Chwilę medytujemy, co dalej kiedy pojawia się człowiek. Mija nas, chwyta łańcuch, przekłada nogę i … już go nie ma. Nawet nie zauważyłem jak to zrobił. Mnie Góra Św. Wiktorii pokonała. Wracamy do pustelni.

Powrót pokonanych

Jest za późno na szukanie kolejnego wejścia na Górę. Decydujemy się na powrót. Żeby nie było monotonnie odbijamy z brązowego szlaku w stronę czerwonego sentier Baudino, która ma nas wyprowadzić wprost na schronisko Barthelemy Baudino.
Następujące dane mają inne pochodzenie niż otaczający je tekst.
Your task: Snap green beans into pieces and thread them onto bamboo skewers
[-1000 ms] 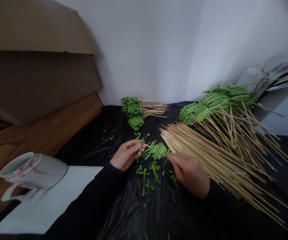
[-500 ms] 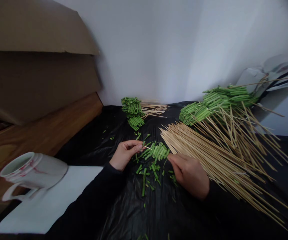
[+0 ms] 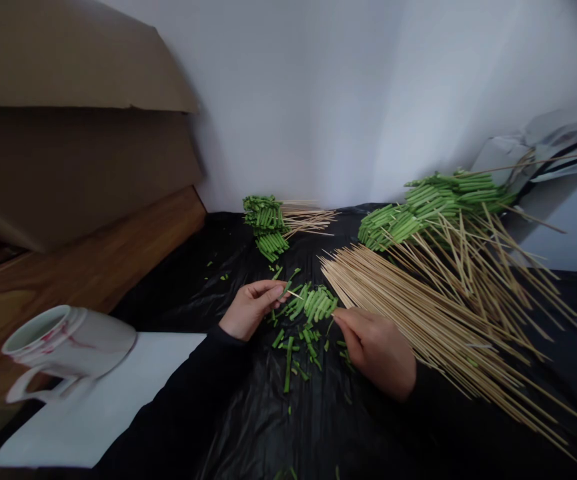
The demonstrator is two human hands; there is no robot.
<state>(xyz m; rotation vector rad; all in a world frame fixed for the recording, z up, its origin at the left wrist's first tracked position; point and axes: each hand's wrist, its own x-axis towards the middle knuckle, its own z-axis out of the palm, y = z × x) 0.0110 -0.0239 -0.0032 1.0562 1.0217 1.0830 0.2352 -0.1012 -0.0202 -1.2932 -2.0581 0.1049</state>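
Note:
My left hand point(image 3: 252, 311) is closed, thumb and forefinger pinching a short green vegetable stalk piece point(image 3: 287, 287). The pale end of a bamboo skewer point(image 3: 296, 295) shows at those fingertips and slants toward my right hand point(image 3: 379, 347). That hand is closed too, its fingertips pinched on the skewer's other end; its fingers partly hide what they grip. Between and below my hands lie loose cut green stalk pieces point(image 3: 319, 303), some in a small heap and others scattered. A longer green piece point(image 3: 288, 365) lies nearer me.
Loose bamboo skewers point(image 3: 418, 320) spread at the right. Skewered green stalks point(image 3: 431, 203) are piled behind them, with a smaller stack point(image 3: 264, 217) by the wall. A mug point(image 3: 75, 343) stands on white paper point(image 3: 118, 387) at left, below a cardboard box point(image 3: 83, 160). Black plastic sheeting point(image 3: 253, 427) covers the surface.
My right hand has shifted slightly left, toward my left hand. The green piece in my left fingertips now shows more clearly. The piles have not moved.

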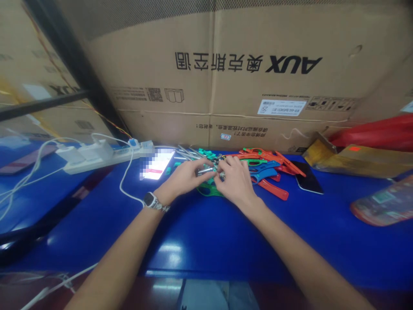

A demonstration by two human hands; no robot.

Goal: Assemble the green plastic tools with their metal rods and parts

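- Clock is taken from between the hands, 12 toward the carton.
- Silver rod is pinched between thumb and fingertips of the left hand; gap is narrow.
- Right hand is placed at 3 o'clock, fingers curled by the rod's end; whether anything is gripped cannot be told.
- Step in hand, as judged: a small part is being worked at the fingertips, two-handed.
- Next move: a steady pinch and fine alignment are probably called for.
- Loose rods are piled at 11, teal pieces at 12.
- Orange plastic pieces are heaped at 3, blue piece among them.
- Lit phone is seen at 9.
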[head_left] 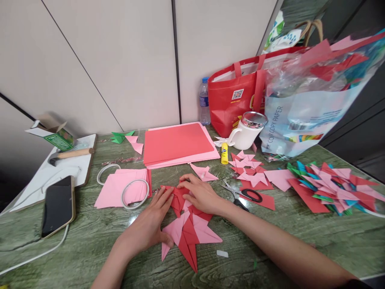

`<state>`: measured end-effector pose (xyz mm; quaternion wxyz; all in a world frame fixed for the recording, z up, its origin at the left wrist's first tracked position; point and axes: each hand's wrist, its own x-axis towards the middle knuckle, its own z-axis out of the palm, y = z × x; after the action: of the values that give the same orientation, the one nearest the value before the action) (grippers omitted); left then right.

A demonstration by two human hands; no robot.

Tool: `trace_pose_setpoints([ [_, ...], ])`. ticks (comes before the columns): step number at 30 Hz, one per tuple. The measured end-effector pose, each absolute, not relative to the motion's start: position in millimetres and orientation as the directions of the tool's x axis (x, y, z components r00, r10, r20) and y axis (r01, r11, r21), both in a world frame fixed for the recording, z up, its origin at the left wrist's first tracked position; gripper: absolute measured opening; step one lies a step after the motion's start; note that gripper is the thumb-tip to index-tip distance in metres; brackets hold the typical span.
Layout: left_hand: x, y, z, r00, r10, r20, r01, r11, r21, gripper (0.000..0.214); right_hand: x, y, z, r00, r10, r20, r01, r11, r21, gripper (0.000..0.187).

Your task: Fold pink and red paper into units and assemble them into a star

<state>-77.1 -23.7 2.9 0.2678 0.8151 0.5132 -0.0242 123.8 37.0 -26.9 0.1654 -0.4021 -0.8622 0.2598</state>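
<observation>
A folded paper star (189, 235) in red and pink lies in front of me, its long points fanning toward the near edge. My left hand (150, 224) grips its left side, fingers on a red fold at the top and thumb on a pink point. With bent fingers my right hand (201, 194) holds the upper red part, covering some of it. Just right of that hand lie scissors (242, 194) with black handles, blades apart. Pink paper squares (111, 186) are stacked on the left, a roll of tape (135, 205) resting on them.
Red and pink sheets (177, 142) lie at the back. A yellow glue stick (224, 153) stands near a white mug (246, 134). Folded stars (339, 186) are piled right, before a plastic bag (294, 116). A phone (58, 206) and a hammer (72, 155) are left.
</observation>
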Motion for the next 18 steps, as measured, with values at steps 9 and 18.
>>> trace_pose_setpoints([
  [9, -74.7, -23.9, 6.3, 0.454, 0.818, -0.353, 0.871, -0.323, 0.371, 0.104, 123.1, 37.2, -26.1, -0.619, 0.782, 0.08, 0.609, 0.541, -0.58, 0.032],
  [18, -74.5, -25.1, 4.5, 0.45, 0.812, -0.372, 0.882, -0.339, 0.328, 0.099, 122.2, 36.2, -26.0, -0.61, 0.789, 0.071, 0.615, 0.528, -0.585, 0.031],
])
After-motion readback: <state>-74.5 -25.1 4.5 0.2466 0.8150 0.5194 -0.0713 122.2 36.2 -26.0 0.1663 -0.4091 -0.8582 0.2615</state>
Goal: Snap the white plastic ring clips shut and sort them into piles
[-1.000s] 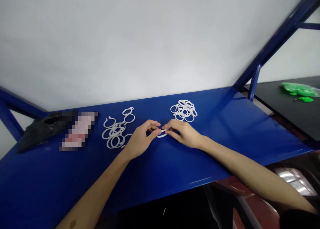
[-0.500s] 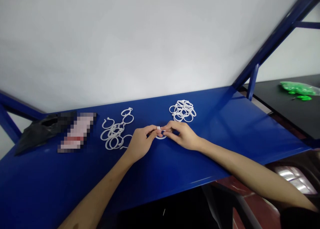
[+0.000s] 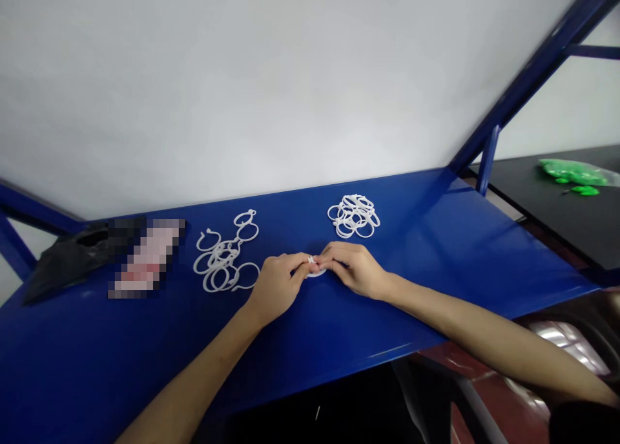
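Note:
Between my two hands is a white plastic ring (image 3: 317,273), mostly covered by my fingers. My left hand (image 3: 281,282) pinches it from the left, my right hand (image 3: 356,267) from the right, and the fingertips meet at its small top end. Left of my left hand lies a loose group of white rings (image 3: 220,263), some of them open at a gap with a small knob. Beyond my right hand sits a tighter pile of white rings (image 3: 356,214).
The rings lie on a blue tabletop (image 3: 300,360) against a pale wall. At the left are a black plastic bag (image 3: 62,256) and a pixelated pink-and-white item (image 3: 150,256). Blue frame posts (image 3: 489,159) rise at the right, beside a black table (image 3: 566,205) with a green bagged item (image 3: 574,171).
Both hands have come closer together and slightly nearer to me, covering more of the ring. The gap between the fingertips has closed. Both ring groups stay put.

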Available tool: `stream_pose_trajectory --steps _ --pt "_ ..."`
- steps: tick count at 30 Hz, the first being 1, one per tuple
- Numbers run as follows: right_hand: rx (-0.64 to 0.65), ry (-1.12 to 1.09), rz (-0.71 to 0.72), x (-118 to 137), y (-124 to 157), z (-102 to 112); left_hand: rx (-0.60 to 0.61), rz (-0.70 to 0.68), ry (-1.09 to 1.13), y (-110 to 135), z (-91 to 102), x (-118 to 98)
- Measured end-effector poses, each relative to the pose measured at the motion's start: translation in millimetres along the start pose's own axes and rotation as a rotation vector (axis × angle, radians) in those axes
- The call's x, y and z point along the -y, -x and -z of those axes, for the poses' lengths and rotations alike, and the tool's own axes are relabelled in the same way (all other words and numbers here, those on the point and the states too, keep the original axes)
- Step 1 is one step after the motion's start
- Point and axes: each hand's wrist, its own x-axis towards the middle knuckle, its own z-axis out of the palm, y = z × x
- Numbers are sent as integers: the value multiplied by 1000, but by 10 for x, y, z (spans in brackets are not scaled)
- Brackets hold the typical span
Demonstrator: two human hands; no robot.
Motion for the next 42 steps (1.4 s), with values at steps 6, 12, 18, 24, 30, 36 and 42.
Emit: stream_pose_trajectory --steps 6,12,18,24,30,36,42 --pt "10 89 46 -5 11 -27 -18 -94 -114 7 -46 56" --pt "-83 187 -34 -89 -128 48 -99 -78 -186 -118 94 146" --pt "-389 456 -315 -489 -162 554 -202 115 -633 -194 324 574" --pt "-368 629 -612 -747 -103 855 -109 144 -788 -164 376 713" --pt "-386 745 -614 -668 -108 843 -167 194 -879 -154 397 528" --pt "-365 715 -371 -450 -139 663 -72 211 -901 -123 413 482" --pt "-112 479 -145 -187 -139 311 -118 143 -697 -137 341 335"
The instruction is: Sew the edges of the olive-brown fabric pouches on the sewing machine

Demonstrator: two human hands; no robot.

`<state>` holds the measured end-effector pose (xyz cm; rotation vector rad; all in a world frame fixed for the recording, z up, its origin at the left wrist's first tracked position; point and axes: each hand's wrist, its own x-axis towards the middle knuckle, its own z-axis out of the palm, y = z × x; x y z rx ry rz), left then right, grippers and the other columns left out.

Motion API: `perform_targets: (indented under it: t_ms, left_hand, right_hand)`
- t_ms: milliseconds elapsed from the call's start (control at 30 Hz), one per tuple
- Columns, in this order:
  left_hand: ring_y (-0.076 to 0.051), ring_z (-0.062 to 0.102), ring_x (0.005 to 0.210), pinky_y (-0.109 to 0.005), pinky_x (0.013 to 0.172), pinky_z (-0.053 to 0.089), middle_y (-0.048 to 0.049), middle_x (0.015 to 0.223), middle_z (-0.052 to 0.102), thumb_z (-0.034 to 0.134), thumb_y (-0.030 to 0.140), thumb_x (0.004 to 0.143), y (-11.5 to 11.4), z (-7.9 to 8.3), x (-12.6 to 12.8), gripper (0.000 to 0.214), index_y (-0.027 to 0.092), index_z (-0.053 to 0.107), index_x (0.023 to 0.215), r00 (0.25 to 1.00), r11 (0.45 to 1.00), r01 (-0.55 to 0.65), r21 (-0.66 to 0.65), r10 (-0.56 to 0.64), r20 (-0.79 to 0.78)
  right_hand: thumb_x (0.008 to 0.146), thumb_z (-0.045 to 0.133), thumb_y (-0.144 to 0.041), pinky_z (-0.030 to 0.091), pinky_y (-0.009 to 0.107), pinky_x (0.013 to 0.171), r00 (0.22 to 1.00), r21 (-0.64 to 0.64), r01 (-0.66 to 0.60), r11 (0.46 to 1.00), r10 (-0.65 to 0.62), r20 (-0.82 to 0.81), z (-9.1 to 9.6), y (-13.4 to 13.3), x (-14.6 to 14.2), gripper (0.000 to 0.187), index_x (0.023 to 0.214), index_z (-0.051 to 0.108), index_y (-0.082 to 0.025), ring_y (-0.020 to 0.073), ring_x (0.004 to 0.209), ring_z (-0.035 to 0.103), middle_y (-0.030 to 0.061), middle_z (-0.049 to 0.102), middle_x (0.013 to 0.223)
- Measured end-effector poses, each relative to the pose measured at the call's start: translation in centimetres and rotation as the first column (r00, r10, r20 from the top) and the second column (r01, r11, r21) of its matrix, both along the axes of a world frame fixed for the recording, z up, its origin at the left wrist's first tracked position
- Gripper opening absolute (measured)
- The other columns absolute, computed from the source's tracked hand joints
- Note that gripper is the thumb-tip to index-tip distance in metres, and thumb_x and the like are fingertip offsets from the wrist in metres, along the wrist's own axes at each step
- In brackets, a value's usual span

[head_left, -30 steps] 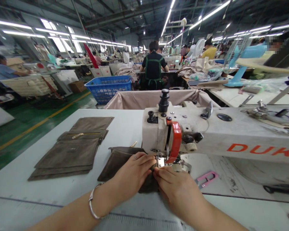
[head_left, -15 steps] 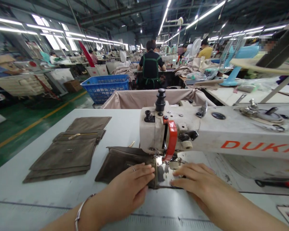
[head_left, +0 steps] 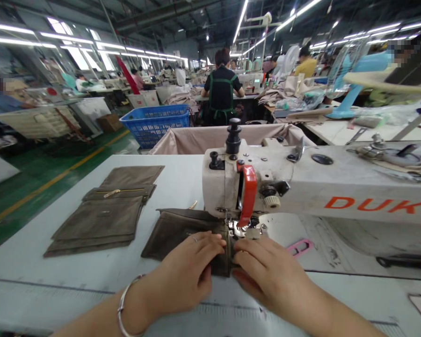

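Observation:
A dark brown fabric pouch (head_left: 182, 224) lies under the presser foot (head_left: 236, 228) of a white sewing machine (head_left: 301, 178). My left hand (head_left: 187, 267) rests on the pouch with its fingers stretched flat, its thumb lower down at the near side. On the other side of the seam edge is my right hand (head_left: 266, 267), its fingers slightly bent and touching down beside that edge. The right thumb is mostly hidden. A gold zipper pull (head_left: 193, 204) sticks out behind the pouch.
Stacked brown pouches (head_left: 98, 220) with a zipper lie on the table's left. A pink slotted piece (head_left: 301, 248) lies right of my right hand. Behind the table stand a cloth-lined bin (head_left: 196, 140) and a blue basket (head_left: 157, 119). A person (head_left: 222, 89) sits farther back.
My right hand has moved left to the pouch's edge, covering the metal plate. The pink piece has come into view. The left hand stays on the pouch; the view has shifted slightly.

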<state>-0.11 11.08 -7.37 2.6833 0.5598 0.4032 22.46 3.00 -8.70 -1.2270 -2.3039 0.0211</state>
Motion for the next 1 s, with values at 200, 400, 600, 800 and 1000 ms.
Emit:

O ile łącznik pokonujemy szybko, to droga do schroniska wiedzie cały czas pod górę. Niestety nie da się tego przeskoczyć. Żeby schodzić, musisz wejść.

Od schroniska w zasadzie bez problemu wracamy w kierunku parkingu. Tym razem nigdzie nie zbaczamy i idziemy do kamperka. Na parkingu trochę zmian. Jedni odjechali, inni przyjechali. O tym, że jest to popularne miejsce niech świadczy fakt, że możemy zauważyć parkujące pojazdy z rejestracją Wielkiej Brytanii.

My natomiast .. planujemy dzień następny. O tym w następnym wpisie.

Podsumowanie

  • Kolejny raz Góra Św. Wiktorii nas pokonała. Wbrew pozorom świadczy to wyłącznie o tym, z pozoru niewinnie wyglądająca góra może sprawić kłopoty i nie można jej lekceważyć.
  • Trasa przejścia – kamieniołom – schronisko Barthelemy Baudino – Ermitage de Saint-Ser – 13,7 km. Przewyższenie – 923 m.